A descent into the depths of the soul requires all heroic courage
Autor: Clemens Zerling
Already in ancient times, the motive of descending into the underworld is often found. From the Babylonian goddess Ištar to the Greek hero Odysseus. And finally to poor Orpheus, who wanted to bring his beloved back from the deep darkness. But what is the meaning of the underworld, which is also interpreted as the unconscious and the realm of dreams? And what are the mythical figures looking for in this realm? Together with the author, we embark on a journey.Into darkness, into silence, into the very basis of being.
A descent (katábasis) into the depths of the soul demands all heroic courage.
The Babylonian Ištar (presumably = [Venus-]star), goddess of heaven and earth, descends into the underworld, into the „kingdom without return“, full of blind rage, anger and sinister desire for revenge. She, at the same time mistress of all warlike conflicts, wants to incite the numerically superior dead to destroy all living beings on earth. There is no reason for this. But in the underworld only her sister Ereshkigal (= mistress of the great below) rules. So her gatekeeper Namtar (= fate) refuses access. Burnt with rage, Ištar threatens to smash the gate. Ereshkigal, unpleasantly surprised by this visit, finally agrees to let Ištar enter her kingdom after a fierce debate.
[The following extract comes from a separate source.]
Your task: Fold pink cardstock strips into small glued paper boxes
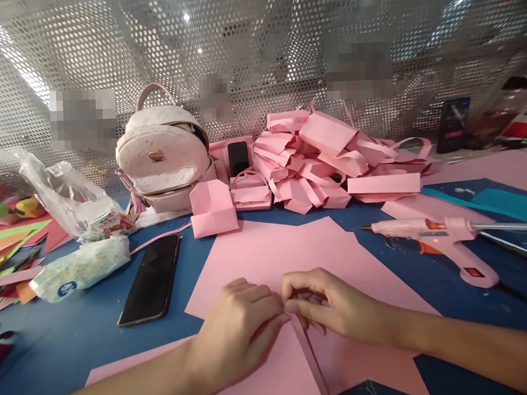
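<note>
Close in front of me, a pink paper sheet (271, 372) has a narrow fold running along its right edge. My left hand (245, 320) is closed, its thumb and fingers pinching the far end of that fold. Right beside it, my right hand (318, 300) is also closed, thumb and index finger pressed on the same corner. The two hands nearly touch. Larger pink paper (270, 249) lies flat beneath and beyond them. A folded pink paper pocket (214, 211) stands at its far left edge.
Folded pink paper pieces (314, 154) are heaped at the back by a perforated metal screen (247, 35). A pink hot glue gun (444, 236) lies right. On the left are a phone (151, 278), tissue pack (83, 266), plastic bag (62, 194) and backpack (163, 149).
</note>
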`<state>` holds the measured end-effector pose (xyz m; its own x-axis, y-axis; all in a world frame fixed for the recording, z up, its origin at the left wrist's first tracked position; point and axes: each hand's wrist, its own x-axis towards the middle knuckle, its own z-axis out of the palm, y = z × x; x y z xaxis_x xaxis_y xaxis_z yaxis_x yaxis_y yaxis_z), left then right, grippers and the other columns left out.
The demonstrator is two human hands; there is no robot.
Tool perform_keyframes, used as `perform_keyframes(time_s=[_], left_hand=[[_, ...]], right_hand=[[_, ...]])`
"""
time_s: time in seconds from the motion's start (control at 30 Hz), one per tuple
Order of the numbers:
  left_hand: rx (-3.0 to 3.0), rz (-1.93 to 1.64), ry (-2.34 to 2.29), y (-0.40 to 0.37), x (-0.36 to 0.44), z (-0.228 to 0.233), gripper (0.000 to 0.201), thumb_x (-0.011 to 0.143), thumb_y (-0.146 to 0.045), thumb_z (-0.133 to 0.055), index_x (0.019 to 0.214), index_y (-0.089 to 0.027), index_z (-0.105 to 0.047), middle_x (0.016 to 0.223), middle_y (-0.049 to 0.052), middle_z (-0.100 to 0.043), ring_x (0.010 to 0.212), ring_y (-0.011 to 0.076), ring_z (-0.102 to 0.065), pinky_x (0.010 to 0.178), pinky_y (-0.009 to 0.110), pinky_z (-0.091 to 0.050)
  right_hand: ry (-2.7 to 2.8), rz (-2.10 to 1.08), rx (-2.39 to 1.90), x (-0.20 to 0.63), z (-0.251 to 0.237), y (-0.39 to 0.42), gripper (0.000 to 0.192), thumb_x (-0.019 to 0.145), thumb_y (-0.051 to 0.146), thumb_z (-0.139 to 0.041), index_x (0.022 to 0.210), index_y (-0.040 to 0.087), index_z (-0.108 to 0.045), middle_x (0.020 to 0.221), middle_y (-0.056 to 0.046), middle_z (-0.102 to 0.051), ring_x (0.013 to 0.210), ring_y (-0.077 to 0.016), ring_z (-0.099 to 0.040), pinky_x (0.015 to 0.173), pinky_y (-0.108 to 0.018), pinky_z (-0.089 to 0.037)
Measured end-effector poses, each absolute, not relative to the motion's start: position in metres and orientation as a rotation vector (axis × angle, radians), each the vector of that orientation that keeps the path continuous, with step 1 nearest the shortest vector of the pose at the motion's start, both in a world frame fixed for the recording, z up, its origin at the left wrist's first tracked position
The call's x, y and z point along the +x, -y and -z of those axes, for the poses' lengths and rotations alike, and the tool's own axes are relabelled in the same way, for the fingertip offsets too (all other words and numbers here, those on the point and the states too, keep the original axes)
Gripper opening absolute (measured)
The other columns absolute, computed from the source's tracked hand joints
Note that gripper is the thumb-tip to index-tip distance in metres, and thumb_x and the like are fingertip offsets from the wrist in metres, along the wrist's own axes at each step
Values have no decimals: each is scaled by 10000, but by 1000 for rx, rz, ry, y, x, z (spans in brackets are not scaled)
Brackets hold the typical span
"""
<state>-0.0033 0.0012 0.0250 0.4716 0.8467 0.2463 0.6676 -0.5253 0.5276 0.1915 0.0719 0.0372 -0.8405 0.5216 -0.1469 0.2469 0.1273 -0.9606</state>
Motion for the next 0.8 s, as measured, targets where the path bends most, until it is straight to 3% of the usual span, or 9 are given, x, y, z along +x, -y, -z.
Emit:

But she sets harsh conditions for it. Ištar has to discard one of her insignia as she passed through each of the seven gates: diadem, earrings, necklace, robe needle, belt with birthstones, bracelets and anklets. At the seventh gate she has to take off her robe herself and is completely naked. Finally, completely humiliated by her crouched posture – similar to the dead in Sumerian tombs – Ištar is no longer different from other deceased people. On top of that, the goalkeeper Namtar, on behalf of her sister, has given her sixty illnesses that rob her of every life force. But in her absence, synchronised with her infirmity, all life on earth falters. No seed reaches maturity, humans and animals are unable to mate. The entire upper world is in danger of extinction. Worried, Ereshkigal sends a messenger to Ea, androgynous god of wisdom and water.
Even if „seven gates of transformation“ might refer to the declining moon at first, the „passages“ suggest stages of a very old female initiation path. Countless threshold and entrance rites in the cultures of mankind testify to the respect for the great feminine in its ambivalent aspect. Now different versions of the descent of the Ištar (Sumerian: Inanna) into the underworld or „hell“ have survived, a myth whose oldest Sumerian version goes back at least to the beginning of the 3rd millennium BC.
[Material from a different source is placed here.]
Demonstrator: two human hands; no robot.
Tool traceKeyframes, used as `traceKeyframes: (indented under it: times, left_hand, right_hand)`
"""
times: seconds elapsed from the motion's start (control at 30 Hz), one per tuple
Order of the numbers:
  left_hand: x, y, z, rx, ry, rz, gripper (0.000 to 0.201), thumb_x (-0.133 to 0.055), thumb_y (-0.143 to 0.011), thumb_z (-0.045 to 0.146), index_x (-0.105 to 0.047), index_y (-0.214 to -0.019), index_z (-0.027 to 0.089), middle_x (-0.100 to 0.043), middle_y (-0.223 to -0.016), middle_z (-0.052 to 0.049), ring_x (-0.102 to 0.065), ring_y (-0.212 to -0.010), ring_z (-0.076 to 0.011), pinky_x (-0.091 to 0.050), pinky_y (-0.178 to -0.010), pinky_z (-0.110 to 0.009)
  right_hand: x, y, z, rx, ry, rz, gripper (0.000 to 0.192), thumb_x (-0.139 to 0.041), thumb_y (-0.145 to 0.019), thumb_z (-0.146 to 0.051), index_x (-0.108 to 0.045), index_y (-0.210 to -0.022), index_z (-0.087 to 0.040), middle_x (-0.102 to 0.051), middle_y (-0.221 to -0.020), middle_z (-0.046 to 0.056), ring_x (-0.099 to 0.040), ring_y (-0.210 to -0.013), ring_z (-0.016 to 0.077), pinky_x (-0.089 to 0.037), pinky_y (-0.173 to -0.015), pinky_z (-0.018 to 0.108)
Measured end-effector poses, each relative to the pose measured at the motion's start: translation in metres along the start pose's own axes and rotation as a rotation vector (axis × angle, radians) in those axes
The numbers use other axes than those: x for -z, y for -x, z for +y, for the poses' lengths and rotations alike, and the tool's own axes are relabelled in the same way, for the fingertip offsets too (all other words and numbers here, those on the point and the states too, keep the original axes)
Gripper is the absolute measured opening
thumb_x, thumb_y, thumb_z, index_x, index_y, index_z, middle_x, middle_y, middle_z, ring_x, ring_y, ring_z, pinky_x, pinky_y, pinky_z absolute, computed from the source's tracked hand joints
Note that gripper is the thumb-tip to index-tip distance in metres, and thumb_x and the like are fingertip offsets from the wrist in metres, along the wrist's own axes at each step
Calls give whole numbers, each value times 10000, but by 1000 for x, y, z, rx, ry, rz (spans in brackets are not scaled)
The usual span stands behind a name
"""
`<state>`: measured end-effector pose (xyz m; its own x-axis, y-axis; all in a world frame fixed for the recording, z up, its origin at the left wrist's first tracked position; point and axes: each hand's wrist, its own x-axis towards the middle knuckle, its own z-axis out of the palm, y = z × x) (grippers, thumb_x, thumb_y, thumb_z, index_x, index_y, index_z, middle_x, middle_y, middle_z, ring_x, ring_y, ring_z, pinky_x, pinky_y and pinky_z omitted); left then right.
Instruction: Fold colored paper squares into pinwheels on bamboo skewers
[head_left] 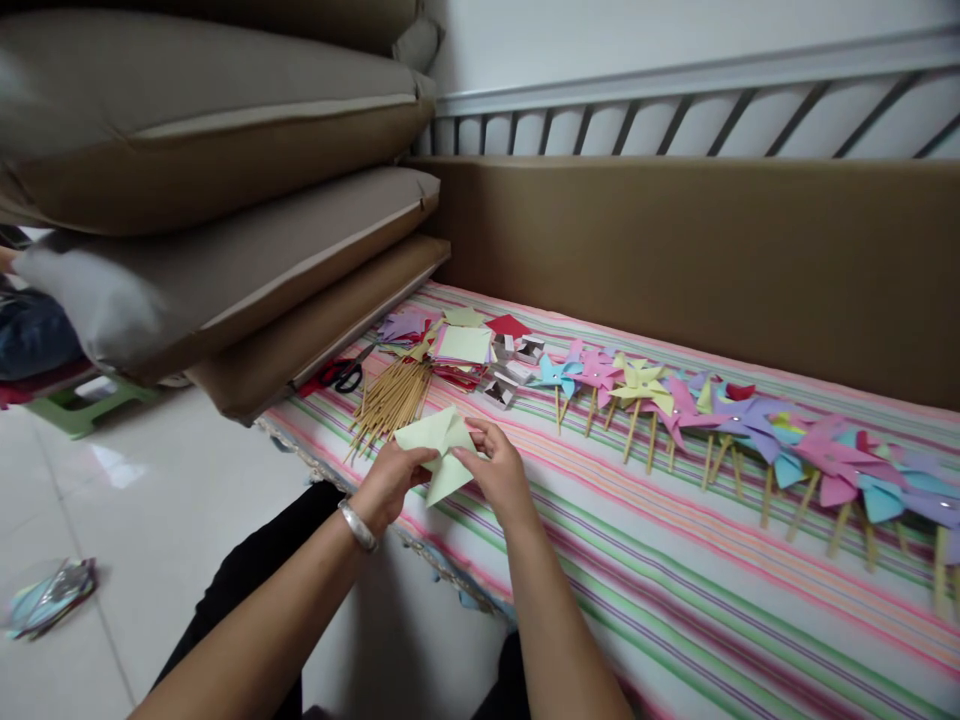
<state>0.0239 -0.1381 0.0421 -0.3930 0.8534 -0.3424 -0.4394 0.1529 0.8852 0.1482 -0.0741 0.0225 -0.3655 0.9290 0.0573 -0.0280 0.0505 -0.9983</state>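
Observation:
A pale green paper square with cut corners (448, 482) is held between my two hands above the front edge of the striped cloth. My left hand (391, 480), with a silver bangle at the wrist, pinches its left side, thumb on top. On the right side, my right hand (496, 466) grips the paper with thumb and fingers. Some of the paper's points are bent in towards its middle. Just beyond lie a bundle of thin wooden sticks (394, 395) and a stack of coloured paper squares (463, 345).
Finished paper pinwheels (637, 385) on sticks run in a row to the right. Small open boxes (499, 388) stand by the stack; scissors (349, 375) lie left of the sticks. Large cushions (225, 230) are piled at left. A plastic packet (51, 597) is on the floor.

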Motion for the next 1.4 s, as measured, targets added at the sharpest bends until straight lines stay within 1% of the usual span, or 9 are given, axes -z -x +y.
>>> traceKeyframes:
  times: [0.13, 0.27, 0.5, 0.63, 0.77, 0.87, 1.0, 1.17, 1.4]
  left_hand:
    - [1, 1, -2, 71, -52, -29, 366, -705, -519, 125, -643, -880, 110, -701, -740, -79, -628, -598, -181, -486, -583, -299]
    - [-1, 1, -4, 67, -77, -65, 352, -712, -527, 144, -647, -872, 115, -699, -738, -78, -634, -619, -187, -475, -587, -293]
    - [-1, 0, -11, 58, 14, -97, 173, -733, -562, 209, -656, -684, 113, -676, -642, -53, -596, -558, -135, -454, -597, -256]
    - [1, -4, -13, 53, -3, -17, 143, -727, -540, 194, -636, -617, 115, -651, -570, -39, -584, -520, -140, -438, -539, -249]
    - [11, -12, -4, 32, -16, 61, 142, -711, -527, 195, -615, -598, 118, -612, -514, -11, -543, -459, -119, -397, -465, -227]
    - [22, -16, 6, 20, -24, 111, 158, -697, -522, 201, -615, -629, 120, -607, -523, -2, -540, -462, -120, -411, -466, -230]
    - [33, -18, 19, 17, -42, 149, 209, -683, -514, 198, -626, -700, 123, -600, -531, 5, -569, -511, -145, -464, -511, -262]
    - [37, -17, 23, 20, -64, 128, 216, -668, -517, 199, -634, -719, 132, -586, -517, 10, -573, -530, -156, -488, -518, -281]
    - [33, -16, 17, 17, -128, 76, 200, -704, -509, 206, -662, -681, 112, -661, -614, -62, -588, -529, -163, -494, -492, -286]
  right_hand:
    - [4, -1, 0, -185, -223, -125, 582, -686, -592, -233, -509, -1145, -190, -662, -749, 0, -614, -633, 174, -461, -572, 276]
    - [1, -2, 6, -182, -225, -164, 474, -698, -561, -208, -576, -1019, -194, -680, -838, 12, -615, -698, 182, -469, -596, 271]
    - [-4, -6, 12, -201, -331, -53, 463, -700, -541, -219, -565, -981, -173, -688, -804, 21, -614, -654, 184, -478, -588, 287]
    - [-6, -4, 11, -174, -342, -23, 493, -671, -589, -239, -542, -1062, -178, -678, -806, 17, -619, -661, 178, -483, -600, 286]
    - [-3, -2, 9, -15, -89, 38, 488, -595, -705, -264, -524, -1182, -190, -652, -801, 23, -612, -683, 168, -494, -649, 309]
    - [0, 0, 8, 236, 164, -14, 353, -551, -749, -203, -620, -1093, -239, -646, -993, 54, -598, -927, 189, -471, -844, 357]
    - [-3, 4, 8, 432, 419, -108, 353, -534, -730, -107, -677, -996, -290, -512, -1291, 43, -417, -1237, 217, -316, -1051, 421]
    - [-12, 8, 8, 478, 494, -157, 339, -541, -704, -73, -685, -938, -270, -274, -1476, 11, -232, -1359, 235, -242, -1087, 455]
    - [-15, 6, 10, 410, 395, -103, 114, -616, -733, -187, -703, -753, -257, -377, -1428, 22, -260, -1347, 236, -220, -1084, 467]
However details vary: It always makes sense for „the wisdom“ that Ištar returns to her realm – with her insignia. However, the dark Ereshkigal must first reanimate her bright sister with the water of life. In the younger Babylonian version summarised here, this elixir gushes only directly into the underworld, and only the Mistress of Death has the right of disposal.
Processional and dedication route to the Ištar Gate of Babylon, model in the Pergamon Museum, Berlin. Foto: dalbera, wikimedia, puclic
THE DEAD ARE QUITE CLOSE TO US
A Katábasis (descent) led among other things into the realm of the dead, and this really required courage. Finally an encounter with the shadows of the deceased in the „beyond good and evil“ was not always easy. Homer’s protagonist of his epic Odyssey descended into this world to obtain information. How could he, Odysseus, find his way back to sunny Ithaca, his homeland island and symbol of the light-hearted homeland of every soul longing for odyssey? Black from decomposition or pale like air formations, the threatening shadows of the departed and ancestors once heeled for fresh blood in order to regain vitality at short notice. Only then they showed themselves possibly ready to reveal searched information. But they were not always well acquainted with the truth.